The Crown has argued that the Court of Appeal should uphold the conviction or, failing that, direct that Jenkins should face a new judge and jury.

Jenkins' lawyers insisted a fair retrial would be impossible after so many years in a case which depended largely on disputed detailed and complex scientific evidence from expert witnesses on both sides.

Jenkins, 46, was convicted at Lewes Crown Court in 1998 of battering his 13-year-old foster daughter to death with an 18in metal tent spike as she was painting a patio door at their home in Lower Park Road, Hastings.

It was alleged that, during a three-minute visit to the house on February 15, 1997, Jenkins argued with Billie-Jo, lost his temper, hit her over the head up to ten times and then drove off on a spurious shopping trip to a DIY store with two of his four natural daughters, Charlotte, then known as Lottie, and Annie.

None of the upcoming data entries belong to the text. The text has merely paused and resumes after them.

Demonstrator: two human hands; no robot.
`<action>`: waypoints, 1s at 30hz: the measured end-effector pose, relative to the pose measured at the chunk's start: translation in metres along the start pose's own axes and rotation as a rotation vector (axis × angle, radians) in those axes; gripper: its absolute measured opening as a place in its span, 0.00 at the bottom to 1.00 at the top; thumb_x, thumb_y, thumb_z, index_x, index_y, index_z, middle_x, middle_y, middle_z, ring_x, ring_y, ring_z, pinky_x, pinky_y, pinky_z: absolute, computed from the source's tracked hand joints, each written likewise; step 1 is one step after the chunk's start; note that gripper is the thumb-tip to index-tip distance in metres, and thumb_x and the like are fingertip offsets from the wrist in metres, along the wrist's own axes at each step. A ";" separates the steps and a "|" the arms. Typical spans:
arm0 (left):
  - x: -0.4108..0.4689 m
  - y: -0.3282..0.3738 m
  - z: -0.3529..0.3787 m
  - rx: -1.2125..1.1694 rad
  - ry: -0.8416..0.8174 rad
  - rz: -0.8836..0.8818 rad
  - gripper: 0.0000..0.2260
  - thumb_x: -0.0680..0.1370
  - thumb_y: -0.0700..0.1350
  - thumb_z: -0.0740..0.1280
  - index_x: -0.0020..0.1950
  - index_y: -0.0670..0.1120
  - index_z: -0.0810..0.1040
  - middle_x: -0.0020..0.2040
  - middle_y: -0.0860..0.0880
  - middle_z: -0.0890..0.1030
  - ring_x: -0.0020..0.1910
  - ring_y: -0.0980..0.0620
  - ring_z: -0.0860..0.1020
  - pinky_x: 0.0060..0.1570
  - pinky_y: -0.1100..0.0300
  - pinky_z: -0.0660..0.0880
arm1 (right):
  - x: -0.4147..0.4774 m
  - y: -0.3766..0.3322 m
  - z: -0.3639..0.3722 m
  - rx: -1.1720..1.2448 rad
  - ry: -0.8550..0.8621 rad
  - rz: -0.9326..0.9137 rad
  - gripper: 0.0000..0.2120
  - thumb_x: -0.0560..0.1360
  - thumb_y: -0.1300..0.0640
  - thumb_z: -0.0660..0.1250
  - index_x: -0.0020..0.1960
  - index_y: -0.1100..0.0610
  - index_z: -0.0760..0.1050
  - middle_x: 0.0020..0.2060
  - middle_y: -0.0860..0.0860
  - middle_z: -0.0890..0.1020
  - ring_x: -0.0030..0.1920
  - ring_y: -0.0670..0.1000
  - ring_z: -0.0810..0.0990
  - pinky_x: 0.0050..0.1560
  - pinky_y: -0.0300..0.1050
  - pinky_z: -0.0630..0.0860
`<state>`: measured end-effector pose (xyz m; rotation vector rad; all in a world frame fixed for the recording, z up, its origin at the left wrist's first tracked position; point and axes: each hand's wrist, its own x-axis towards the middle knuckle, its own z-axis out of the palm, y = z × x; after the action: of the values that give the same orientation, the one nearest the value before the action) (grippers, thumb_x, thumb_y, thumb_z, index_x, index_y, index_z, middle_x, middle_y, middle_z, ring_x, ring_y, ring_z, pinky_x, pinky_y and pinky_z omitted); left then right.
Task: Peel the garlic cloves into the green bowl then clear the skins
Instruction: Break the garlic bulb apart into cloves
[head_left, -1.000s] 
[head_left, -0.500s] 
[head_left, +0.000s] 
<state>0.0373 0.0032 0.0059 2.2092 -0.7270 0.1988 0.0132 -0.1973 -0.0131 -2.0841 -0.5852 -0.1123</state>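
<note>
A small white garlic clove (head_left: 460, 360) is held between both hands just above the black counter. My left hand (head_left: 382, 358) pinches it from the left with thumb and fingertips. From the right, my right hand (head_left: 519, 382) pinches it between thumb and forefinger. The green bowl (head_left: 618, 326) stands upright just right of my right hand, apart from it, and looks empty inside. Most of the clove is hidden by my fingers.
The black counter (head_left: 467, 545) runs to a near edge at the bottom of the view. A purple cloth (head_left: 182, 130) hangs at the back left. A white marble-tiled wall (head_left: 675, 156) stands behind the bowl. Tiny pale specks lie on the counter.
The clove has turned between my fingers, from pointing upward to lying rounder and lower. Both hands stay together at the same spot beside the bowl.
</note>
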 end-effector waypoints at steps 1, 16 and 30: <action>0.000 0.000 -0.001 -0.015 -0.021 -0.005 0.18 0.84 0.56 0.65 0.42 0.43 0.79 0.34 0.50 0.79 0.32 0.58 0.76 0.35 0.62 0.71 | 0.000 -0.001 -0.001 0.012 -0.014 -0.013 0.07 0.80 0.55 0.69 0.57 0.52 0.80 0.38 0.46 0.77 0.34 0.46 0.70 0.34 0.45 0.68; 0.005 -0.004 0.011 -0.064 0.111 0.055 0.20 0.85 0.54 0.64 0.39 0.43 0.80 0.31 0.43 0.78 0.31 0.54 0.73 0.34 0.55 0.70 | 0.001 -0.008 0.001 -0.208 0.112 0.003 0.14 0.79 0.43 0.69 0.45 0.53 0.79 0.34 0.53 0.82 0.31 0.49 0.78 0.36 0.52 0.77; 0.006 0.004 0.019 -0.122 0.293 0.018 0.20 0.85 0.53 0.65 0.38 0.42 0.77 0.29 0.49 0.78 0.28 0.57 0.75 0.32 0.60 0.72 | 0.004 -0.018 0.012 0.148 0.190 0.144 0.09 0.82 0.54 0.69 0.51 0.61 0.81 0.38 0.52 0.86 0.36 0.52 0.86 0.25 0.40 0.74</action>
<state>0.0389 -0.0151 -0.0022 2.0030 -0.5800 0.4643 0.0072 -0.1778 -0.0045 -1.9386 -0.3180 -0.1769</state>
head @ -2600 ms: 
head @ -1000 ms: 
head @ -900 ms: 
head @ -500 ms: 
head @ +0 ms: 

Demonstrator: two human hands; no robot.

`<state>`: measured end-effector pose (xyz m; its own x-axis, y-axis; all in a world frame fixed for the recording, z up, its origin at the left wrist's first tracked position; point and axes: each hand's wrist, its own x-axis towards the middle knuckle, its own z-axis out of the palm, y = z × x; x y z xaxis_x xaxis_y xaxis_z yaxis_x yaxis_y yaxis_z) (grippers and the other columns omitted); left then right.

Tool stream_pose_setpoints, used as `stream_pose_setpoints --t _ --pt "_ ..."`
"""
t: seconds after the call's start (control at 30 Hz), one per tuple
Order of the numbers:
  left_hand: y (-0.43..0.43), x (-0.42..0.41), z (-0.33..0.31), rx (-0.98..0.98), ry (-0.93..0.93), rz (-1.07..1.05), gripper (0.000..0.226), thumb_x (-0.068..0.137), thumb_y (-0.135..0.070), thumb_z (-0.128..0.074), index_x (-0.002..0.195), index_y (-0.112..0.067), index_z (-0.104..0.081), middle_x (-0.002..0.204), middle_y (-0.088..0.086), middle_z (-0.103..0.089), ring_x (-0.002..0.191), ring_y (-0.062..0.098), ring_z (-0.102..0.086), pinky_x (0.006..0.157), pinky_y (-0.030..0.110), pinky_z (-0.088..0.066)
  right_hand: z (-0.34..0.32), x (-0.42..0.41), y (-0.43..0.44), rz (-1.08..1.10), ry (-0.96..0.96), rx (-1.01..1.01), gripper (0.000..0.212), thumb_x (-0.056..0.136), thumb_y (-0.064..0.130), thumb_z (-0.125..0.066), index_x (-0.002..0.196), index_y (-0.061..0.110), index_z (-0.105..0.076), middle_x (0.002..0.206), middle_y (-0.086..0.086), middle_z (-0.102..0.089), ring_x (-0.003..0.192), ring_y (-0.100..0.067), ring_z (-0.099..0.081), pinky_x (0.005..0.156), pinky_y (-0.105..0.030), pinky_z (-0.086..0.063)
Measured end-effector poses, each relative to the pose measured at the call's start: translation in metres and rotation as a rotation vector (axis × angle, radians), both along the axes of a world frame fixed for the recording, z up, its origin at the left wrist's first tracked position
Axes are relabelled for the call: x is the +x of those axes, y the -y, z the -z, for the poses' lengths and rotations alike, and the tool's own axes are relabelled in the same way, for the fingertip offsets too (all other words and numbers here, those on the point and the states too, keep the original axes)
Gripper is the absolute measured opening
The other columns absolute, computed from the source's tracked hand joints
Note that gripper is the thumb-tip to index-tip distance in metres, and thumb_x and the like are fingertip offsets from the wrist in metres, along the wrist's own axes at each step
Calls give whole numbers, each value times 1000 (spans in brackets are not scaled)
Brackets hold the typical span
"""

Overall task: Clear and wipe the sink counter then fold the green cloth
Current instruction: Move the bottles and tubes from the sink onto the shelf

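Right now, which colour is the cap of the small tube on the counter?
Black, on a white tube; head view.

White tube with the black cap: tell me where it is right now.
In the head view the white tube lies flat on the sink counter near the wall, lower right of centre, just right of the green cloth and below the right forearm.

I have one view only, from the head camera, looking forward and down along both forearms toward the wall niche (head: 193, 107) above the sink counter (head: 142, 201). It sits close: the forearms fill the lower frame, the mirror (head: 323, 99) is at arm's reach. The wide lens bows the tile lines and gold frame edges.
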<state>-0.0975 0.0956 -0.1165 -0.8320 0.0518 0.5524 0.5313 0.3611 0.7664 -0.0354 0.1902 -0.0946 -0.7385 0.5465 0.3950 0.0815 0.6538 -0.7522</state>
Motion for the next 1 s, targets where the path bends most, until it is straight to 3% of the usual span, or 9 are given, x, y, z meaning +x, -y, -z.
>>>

Earlier, Crown lawyers contested a claim that Jenkins was denied a fair trial because his daughters had been turned against him by their mother and the police.

Jenkins claimed defence lawyers at his trial six years ago were deterred from calling the two girls to give evidence because of indications that they were hostile towards him.

But Crown counsel Richard Camden Pratt QC told the Court of Appeal it was clear from recorded interviews the girls gave to a psychiatrist that this was not true.

Lottie, then ten, had said she wanted to give evidence but said she would feel guilty if something said in court caused her father to be found guilty.

Annie, 12, said she did not want to go to court but would if she had to. She would not want to help the prosecution against her father but would not want to lie to help him. Mr Camden Pratt said: "This is hardly indicative of a child who has become hostile to her father. She just wanted to tell the truth."

It was the prospect of their telling the truth about what happened on the day of Billie-Jo's death that really worried the defence, he said.

Jenkins himself had said he would be "more comfortable not involving the children".